» **Task to complete**:
An exact transcription of all the data is required.
▼
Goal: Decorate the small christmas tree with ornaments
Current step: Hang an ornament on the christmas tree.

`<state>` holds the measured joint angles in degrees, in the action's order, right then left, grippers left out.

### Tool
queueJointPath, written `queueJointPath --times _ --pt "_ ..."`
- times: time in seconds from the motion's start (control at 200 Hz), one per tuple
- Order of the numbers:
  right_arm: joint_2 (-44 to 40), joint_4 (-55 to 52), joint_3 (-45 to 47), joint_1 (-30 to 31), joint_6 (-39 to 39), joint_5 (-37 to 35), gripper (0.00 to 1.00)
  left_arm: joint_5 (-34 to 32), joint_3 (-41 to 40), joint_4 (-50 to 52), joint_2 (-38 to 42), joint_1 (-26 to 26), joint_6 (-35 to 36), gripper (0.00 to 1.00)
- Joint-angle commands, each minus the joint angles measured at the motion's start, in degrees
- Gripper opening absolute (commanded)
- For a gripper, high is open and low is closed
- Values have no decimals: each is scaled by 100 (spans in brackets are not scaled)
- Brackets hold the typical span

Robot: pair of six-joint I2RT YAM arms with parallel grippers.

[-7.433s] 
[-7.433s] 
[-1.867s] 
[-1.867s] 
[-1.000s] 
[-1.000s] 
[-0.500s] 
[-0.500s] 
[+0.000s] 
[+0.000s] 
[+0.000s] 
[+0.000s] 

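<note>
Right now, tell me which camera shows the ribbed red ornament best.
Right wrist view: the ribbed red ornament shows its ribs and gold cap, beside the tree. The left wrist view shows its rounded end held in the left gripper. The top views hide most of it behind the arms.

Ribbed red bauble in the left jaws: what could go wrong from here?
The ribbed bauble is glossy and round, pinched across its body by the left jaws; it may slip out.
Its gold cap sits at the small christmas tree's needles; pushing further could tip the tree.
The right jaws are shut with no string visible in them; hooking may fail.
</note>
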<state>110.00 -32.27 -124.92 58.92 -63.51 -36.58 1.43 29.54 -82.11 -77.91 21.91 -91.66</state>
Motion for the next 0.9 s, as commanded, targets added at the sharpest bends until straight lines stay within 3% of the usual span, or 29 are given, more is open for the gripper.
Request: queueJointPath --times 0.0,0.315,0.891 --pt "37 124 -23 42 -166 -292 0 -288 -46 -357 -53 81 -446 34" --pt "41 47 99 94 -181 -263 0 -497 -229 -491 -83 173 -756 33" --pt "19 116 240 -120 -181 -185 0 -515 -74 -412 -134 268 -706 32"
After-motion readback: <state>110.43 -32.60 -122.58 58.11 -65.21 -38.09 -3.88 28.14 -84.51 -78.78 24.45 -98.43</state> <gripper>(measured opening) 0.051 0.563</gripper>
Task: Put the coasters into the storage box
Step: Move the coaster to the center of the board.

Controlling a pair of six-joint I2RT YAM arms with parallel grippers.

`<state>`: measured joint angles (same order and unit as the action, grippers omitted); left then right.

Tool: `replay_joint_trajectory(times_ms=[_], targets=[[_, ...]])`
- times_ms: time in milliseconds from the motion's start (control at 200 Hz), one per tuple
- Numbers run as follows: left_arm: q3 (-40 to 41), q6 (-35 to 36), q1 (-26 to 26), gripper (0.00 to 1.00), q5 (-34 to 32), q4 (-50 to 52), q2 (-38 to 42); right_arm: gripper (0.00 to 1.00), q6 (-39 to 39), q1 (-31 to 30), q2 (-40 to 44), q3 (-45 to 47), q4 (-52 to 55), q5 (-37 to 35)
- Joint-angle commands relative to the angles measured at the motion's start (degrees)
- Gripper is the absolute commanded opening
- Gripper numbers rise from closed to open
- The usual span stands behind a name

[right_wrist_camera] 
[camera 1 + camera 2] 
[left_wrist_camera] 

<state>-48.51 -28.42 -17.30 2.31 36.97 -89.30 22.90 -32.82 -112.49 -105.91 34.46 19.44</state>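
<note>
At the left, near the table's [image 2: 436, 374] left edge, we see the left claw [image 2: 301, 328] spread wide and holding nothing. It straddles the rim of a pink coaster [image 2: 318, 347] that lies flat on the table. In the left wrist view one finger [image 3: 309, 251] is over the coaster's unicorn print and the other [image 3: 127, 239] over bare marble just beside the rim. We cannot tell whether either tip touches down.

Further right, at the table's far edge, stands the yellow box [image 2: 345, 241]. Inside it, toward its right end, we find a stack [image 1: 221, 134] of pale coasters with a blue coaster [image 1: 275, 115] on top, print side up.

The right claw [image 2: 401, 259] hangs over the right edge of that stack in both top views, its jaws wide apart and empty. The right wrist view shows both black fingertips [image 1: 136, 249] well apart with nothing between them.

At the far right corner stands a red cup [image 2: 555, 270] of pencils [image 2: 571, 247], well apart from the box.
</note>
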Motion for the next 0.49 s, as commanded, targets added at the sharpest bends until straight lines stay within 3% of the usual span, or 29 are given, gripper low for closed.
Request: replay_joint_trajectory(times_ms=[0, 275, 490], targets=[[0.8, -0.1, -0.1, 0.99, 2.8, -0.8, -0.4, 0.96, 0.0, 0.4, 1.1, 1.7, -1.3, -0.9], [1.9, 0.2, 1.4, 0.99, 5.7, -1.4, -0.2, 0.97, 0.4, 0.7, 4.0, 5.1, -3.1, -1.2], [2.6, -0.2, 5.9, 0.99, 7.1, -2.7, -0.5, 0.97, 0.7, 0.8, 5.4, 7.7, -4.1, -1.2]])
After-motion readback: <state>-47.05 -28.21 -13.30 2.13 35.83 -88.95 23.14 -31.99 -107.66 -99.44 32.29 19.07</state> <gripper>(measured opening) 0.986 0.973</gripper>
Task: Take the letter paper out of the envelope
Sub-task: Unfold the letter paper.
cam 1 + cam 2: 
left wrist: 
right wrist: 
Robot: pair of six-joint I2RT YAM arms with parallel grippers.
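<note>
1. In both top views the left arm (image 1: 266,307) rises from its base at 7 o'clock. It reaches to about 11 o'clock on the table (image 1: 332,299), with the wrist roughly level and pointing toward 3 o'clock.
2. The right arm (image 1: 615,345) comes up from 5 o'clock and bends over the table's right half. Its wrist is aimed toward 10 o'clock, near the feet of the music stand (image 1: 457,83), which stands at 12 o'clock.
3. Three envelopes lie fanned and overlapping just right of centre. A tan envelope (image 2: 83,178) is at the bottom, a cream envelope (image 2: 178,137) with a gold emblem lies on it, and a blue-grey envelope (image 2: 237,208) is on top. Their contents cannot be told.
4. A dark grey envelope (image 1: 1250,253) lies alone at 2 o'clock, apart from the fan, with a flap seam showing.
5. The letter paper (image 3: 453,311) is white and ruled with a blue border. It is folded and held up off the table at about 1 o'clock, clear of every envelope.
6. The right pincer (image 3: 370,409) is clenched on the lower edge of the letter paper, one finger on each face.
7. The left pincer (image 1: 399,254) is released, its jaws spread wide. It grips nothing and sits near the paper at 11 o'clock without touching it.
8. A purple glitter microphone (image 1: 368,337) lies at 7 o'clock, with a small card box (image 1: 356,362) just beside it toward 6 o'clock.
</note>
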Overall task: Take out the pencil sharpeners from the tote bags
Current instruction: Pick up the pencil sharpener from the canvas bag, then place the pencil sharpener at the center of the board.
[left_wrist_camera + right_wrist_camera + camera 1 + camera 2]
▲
» **Task output**:
Goal: Decorate the small christmas tree with ornaments
Current step: Hang an ornament on the christmas tree.

`<state>` holds the measured joint angles in degrees, in the action's order, right then left, grippers left out.

### Tool
queueJointPath, written `queueJointPath --times _ --pt "_ ..."`
- times: time in seconds from the motion's start (control at 200 Hz), one per tuple
- Order of the numbers:
  right_arm: joint_2 (-44 to 40), joint_4 (-55 to 52), joint_3 (-45 to 47), joint_1 (-30 to 31), joint_6 (-39 to 39), joint_5 (-37 to 35), gripper (0.00 to 1.00)
  left_arm: joint_5 (-34 to 32), joint_3 (-41 to 40), joint_4 (-50 to 52), joint_2 (-38 to 42), joint_1 (-26 to 26), joint_6 (-35 to 36), gripper (0.00 to 1.00)
- Joint-angle commands, each minus the joint angles measured at the motion's start, in degrees
- Gripper opening absolute (commanded)
- For a gripper, high is open and low is closed
- Values have no decimals: each is scaled by 100 (spans in brackets are not scaled)
- Brackets hold the typical span

Robot: pair of six-joint I2RT YAM arms with parallel grippers.

[-7.433s] 
[-7.433s] 
[-1.867s] 
[-1.867s] 
[-1.000s] 
[-1.000s] 
[-0.500s] 
[-0.500s] 
[+0.000s] 
[+0.000s] 
[+0.000s] 
[+0.000s] 

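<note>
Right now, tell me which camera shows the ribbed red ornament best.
Right wrist view: the ribbed red ornament shows its ribs and gold cap, beside the tree. The left wrist view shows its rounded end held in the left gripper. The top views hide most of it behind the arms.

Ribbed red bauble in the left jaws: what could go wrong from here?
The ribbed bauble is glossy and round, pinched across its body by the left jaws; it may slip out.
Its gold cap sits at the small christmas tree's needles; pushing further could tip the tree.
The right jaws are shut with no string visible in them; hooking may fail.
</note>
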<state>110.00 -32.27 -124.92 58.92 -63.51 -36.58 1.43 29.54 -82.11 -77.91 21.91 -91.66</state>
Motion for the next 0.9 s, as commanded, targets added at the sharpest bends until straight lines stay within 3% of the usual span, or 29 are given, more is open for the gripper.
Request: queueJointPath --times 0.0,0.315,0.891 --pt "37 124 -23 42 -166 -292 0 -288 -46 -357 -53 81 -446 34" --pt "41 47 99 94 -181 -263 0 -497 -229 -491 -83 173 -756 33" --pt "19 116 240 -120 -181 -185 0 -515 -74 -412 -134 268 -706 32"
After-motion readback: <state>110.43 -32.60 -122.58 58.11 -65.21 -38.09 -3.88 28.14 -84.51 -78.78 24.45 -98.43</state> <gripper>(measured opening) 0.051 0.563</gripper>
Task: Put the coasters into the storage box
Step: Move the coaster to the center of the board.

Controlling a pair of six-joint I2RT YAM arms with parallel grippers.

`<state>`: measured joint angles (same order and unit as the action, grippers omitted); left then right.

Tool: `replay_joint_trajectory(times_ms=[_], targets=[[_, ...]])`
- times_ms: time in milliseconds from the motion's start (control at 200 Hz), one per tuple
- Numbers run as follows: left_arm: q3 (-40 to 41), q6 (-35 to 36), q1 (-26 to 26), gripper (0.00 to 1.00), q5 (-34 to 32), q4 (-50 to 52), q2 (-38 to 42); right_arm: gripper (0.00 to 1.00), q6 (-39 to 39), q1 (-31 to 30), q2 (-40 to 44), q3 (-45 to 47), q4 (-52 to 55), q5 (-37 to 35)
- Joint-angle commands relative to the angles measured at the motion's start (degrees)
- Gripper is the absolute commanded opening
- Gripper numbers rise from closed to open
- The usual span stands behind a name

[right_wrist_camera] 
[camera 1 + camera 2] 
[left_wrist_camera] 

<state>-48.51 -28.42 -17.30 2.31 36.97 -89.30 22.90 -32.82 -112.49 -105.91 34.46 19.44</state>
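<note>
At the left, near the table's [image 2: 436, 374] left edge, we see the left claw [image 2: 301, 328] spread wide and holding nothing. It straddles the rim of a pink coaster [image 2: 318, 347] that lies flat on the table. In the left wrist view one finger [image 3: 309, 251] is over the coaster's unicorn print and the other [image 3: 127, 239] over bare marble just beside the rim. We cannot tell whether either tip touches down.

Further right, at the table's far edge, stands the yellow box [image 2: 345, 241]. Inside it, toward its right end, we find a stack [image 1: 221, 134] of pale coasters with a blue coaster [image 1: 275, 115] on top, print side up.

The right claw [image 2: 401, 259] hangs over the right edge of that stack in both top views, its jaws wide apart and empty. The right wrist view shows both black fingertips [image 1: 136, 249] well apart with nothing between them.

At the far right corner stands a red cup [image 2: 555, 270] of pencils [image 2: 571, 247], well apart from the box.
</note>
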Motion for the next 0.49 s, as commanded, targets added at the sharpest bends until straight lines stay within 3% of the usual span, or 29 are given, gripper low for closed.
Request: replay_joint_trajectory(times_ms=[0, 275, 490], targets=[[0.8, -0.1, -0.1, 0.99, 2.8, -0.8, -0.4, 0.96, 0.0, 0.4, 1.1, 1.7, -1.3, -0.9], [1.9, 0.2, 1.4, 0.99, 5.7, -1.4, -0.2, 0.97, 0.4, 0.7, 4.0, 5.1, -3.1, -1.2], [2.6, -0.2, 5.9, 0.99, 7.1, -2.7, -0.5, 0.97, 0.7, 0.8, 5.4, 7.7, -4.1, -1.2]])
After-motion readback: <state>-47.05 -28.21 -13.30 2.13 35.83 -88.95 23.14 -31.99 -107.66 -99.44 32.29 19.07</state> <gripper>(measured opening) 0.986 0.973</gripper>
Task: Take the letter paper out of the envelope
Sub-task: Unfold the letter paper.
cam 1 + cam 2: 
left wrist: 
right wrist: 
Robot: pair of six-joint I2RT YAM arms with parallel grippers.
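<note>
1. In both top views the left arm (image 1: 266,307) rises from its base at 7 o'clock. It reaches to about 11 o'clock on the table (image 1: 332,299), with the wrist roughly level and pointing toward 3 o'clock.
2. The right arm (image 1: 615,345) comes up from 5 o'clock and bends over the table's right half. Its wrist is aimed toward 10 o'clock, near the feet of the music stand (image 1: 457,83), which stands at 12 o'clock.
3. Three envelopes lie fanned and overlapping just right of centre. A tan envelope (image 2: 83,178) is at the bottom, a cream envelope (image 2: 178,137) with a gold emblem lies on it, and a blue-grey envelope (image 2: 237,208) is on top. Their contents cannot be told.
4. A dark grey envelope (image 1: 1250,253) lies alone at 2 o'clock, apart from the fan, with a flap seam showing.
5. The letter paper (image 3: 453,311) is white and ruled with a blue border. It is folded and held up off the table at about 1 o'clock, clear of every envelope.
6. The right pincer (image 3: 370,409) is clenched on the lower edge of the letter paper, one finger on each face.
7. The left pincer (image 1: 399,254) is released, its jaws spread wide. It grips nothing and sits near the paper at 11 o'clock without touching it.
8. A purple glitter microphone (image 1: 368,337) lies at 7 o'clock, with a small card box (image 1: 356,362) just beside it toward 6 o'clock.
</note>
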Overall task: Take out the pencil sharpeners from the tote bags
Current instruction: Pick up the pencil sharpener from the canvas bag, then place the pencil sharpener at the center of the board.
[left_wrist_camera + right_wrist_camera + camera 1 + camera 2]

There is nothing else to this exercise.